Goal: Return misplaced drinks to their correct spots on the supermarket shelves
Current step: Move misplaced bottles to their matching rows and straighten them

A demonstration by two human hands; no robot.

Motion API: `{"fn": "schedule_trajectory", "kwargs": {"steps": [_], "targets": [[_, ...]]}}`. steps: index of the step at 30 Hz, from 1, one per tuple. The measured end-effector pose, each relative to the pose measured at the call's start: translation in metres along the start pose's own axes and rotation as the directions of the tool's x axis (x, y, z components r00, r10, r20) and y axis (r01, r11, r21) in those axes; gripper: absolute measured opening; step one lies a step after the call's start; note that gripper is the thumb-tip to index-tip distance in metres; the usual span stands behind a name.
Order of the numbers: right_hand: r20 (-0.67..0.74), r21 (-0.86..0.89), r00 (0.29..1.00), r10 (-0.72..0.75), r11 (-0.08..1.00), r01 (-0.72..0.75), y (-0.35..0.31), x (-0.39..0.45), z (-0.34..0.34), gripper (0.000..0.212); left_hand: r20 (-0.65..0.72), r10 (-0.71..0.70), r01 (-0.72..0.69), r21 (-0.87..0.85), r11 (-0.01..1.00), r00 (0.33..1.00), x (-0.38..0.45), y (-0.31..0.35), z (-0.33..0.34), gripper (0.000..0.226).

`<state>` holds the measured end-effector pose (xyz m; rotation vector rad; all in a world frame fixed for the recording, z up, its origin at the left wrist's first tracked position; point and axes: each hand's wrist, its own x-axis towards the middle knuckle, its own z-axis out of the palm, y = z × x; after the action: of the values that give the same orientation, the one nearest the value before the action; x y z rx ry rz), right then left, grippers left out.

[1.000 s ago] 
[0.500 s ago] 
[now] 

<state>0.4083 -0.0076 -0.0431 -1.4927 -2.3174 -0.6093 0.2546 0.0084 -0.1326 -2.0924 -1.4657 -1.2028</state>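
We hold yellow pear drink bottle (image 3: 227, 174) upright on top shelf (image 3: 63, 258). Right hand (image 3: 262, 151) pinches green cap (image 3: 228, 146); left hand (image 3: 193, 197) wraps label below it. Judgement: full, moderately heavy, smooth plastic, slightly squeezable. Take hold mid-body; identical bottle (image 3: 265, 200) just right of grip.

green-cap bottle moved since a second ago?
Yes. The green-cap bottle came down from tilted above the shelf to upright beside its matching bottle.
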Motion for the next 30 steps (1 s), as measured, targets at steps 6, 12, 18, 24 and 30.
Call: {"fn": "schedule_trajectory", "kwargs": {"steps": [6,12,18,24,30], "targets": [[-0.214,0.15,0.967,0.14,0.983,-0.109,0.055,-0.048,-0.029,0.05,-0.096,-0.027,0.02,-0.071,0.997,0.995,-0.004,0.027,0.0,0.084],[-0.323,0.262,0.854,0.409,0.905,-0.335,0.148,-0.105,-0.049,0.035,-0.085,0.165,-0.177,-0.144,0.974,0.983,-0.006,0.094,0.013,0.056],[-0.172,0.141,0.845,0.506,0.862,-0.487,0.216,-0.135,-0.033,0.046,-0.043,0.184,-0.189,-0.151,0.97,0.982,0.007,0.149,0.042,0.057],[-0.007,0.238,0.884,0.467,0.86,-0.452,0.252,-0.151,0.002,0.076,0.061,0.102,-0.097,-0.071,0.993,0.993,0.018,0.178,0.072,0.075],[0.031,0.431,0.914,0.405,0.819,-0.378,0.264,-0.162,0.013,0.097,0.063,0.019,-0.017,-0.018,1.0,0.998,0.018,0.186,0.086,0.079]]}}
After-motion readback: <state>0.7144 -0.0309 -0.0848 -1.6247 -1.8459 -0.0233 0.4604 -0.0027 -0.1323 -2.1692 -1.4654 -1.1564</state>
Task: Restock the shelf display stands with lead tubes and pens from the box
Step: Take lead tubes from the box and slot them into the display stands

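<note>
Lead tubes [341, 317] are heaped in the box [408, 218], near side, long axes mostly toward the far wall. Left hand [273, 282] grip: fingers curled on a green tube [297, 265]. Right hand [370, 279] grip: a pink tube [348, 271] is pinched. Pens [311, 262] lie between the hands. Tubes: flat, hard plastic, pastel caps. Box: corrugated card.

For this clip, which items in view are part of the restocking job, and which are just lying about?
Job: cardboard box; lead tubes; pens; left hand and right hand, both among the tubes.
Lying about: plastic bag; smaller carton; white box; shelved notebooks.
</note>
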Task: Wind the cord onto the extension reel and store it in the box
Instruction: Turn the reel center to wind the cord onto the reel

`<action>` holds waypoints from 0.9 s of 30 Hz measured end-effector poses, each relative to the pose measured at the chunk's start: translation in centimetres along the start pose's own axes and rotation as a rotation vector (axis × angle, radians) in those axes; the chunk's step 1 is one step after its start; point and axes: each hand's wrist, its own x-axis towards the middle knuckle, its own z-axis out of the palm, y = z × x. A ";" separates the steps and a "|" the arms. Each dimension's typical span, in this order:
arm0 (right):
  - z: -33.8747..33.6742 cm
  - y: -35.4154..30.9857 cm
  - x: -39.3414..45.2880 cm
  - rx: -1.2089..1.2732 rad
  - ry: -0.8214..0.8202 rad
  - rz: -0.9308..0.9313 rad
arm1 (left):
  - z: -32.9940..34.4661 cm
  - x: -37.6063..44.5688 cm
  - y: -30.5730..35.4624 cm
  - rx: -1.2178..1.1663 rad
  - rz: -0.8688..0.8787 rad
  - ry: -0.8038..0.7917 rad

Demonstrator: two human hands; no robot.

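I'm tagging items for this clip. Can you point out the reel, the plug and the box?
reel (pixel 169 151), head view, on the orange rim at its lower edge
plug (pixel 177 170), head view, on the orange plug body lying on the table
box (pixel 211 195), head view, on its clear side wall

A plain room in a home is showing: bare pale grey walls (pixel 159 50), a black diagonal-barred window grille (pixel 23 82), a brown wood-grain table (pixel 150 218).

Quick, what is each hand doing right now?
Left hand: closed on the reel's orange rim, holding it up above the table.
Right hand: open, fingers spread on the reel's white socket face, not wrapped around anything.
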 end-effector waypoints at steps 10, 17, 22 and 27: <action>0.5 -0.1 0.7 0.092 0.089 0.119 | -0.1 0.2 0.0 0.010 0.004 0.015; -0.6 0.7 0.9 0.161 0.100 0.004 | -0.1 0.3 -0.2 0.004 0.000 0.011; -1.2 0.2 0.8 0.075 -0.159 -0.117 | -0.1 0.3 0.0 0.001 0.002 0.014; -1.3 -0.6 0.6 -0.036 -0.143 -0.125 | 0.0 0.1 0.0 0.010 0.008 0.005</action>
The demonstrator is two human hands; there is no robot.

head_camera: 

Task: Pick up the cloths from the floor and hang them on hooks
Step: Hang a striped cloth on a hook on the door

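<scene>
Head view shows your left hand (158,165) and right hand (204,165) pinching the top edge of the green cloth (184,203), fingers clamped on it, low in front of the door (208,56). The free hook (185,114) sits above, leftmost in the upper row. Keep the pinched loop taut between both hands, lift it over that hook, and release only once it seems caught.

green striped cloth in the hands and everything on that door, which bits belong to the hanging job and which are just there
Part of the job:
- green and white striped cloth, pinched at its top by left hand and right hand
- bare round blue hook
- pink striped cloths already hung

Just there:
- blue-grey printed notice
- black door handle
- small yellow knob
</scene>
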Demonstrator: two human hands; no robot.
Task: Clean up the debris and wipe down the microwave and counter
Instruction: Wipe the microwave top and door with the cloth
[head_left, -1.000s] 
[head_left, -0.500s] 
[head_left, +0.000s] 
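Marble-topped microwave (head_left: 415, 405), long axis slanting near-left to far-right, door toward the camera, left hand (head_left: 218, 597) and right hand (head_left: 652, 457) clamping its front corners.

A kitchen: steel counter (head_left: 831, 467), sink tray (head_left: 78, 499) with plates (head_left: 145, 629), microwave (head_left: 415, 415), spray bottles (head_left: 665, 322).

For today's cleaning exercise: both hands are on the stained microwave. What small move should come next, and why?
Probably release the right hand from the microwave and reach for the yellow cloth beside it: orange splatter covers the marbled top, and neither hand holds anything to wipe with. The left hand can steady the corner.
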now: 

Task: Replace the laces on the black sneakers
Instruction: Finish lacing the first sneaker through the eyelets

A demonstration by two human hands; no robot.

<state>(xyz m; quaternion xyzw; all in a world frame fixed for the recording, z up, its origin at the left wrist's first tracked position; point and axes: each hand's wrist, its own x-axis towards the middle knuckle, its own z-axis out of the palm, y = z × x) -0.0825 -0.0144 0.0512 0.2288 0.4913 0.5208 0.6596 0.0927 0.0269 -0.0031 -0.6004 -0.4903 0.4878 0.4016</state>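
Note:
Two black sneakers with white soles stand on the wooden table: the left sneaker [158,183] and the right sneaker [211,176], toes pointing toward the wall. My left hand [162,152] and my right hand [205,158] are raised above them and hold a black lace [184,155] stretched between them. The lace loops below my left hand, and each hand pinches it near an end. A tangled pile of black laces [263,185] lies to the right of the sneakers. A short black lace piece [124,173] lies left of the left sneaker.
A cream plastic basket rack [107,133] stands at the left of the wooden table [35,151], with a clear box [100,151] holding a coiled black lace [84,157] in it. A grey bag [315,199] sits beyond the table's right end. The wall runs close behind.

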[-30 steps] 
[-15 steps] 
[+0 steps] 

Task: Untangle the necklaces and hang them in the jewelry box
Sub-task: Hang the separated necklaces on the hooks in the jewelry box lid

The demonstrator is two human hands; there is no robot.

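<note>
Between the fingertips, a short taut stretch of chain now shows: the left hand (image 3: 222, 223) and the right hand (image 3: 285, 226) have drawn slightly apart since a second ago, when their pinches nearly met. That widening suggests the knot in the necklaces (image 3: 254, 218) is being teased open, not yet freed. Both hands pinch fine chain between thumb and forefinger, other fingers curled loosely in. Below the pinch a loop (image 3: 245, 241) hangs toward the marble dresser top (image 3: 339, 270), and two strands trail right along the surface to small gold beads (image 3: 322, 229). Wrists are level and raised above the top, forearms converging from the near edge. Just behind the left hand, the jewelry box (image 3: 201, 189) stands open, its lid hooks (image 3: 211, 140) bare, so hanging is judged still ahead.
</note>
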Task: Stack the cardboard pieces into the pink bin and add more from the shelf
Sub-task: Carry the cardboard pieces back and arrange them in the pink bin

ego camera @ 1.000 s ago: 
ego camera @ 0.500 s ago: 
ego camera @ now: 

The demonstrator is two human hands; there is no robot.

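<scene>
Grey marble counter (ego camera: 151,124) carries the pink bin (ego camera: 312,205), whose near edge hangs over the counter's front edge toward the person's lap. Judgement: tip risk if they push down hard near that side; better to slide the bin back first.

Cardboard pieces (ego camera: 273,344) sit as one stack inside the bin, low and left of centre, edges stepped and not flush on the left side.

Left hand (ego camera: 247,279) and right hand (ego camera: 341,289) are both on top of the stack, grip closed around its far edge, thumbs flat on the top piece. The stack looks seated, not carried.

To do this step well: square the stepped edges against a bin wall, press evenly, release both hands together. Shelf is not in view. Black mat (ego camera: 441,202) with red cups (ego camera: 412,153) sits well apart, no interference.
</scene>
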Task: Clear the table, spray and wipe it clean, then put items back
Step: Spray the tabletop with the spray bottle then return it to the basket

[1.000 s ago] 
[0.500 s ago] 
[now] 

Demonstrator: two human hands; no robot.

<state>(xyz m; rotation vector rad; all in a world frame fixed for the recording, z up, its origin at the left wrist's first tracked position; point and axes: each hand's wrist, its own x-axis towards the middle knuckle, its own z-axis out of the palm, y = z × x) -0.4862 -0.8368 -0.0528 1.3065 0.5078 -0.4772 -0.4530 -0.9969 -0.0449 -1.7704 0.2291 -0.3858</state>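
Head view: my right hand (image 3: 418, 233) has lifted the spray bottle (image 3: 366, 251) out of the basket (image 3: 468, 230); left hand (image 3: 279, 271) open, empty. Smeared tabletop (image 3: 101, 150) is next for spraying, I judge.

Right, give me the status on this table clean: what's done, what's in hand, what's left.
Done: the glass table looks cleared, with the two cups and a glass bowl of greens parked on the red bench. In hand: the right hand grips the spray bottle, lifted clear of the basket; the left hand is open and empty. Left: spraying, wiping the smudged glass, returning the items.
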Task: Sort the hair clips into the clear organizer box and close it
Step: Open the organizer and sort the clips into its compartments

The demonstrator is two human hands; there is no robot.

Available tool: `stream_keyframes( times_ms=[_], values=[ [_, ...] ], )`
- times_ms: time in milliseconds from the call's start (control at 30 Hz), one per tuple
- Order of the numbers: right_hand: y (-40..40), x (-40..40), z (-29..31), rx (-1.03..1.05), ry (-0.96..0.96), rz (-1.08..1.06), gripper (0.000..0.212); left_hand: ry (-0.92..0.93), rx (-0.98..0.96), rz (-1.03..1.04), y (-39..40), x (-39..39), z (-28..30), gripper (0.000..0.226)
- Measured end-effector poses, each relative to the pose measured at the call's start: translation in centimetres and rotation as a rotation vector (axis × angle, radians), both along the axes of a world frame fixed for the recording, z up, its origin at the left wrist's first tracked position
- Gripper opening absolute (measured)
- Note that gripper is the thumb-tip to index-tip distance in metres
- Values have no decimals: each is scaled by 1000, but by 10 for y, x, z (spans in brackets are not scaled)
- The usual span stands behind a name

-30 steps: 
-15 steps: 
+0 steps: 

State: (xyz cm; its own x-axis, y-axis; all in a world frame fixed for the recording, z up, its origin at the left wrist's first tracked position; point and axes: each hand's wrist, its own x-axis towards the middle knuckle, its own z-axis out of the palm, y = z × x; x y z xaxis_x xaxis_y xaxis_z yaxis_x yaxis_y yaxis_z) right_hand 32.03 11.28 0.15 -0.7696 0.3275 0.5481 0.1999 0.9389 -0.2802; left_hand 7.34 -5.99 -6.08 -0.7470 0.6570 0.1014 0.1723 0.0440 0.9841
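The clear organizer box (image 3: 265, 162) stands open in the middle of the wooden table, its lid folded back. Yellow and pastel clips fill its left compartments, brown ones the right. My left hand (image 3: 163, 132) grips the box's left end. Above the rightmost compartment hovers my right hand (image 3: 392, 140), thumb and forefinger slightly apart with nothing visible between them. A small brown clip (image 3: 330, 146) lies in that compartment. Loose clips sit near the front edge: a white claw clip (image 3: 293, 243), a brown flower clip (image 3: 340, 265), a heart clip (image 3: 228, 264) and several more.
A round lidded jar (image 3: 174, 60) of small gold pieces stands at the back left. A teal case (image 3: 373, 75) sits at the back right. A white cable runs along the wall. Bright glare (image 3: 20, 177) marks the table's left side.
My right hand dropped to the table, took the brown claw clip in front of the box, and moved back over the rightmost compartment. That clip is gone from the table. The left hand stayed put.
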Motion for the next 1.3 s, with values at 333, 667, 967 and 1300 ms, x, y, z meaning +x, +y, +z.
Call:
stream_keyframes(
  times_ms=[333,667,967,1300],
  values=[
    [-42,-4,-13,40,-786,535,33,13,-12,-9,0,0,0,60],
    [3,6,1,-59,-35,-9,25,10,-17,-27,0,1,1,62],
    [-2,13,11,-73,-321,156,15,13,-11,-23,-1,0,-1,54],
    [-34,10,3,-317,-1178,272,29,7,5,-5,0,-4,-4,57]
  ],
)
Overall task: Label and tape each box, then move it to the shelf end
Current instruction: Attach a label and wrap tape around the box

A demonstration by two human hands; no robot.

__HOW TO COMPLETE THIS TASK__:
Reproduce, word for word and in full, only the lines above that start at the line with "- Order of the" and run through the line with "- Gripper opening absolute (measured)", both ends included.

__EXPECTED ANSWER__:
- Order of the numbers: right_hand: y (-40..40), x (-40..40), z (-29..31), rx (-1.03..1.05), ry (-0.96..0.96), rz (-1.08..1.06), gripper (0.000..0.212); left_hand: ry (-0.92..0.93), rx (-0.98..0.96), rz (-1.03..1.04), y (-39..40), x (-39..39), z (-28..30), gripper (0.000..0.226)
- Measured end-effector poses, each relative to the pose measured at the call's start: translation in centimetres and rotation as a rotation vector (axis × angle, radians), both along the axes of a world frame fixed for the recording, z up, its origin at the left wrist's first tracked position
- Gripper opening absolute (measured)

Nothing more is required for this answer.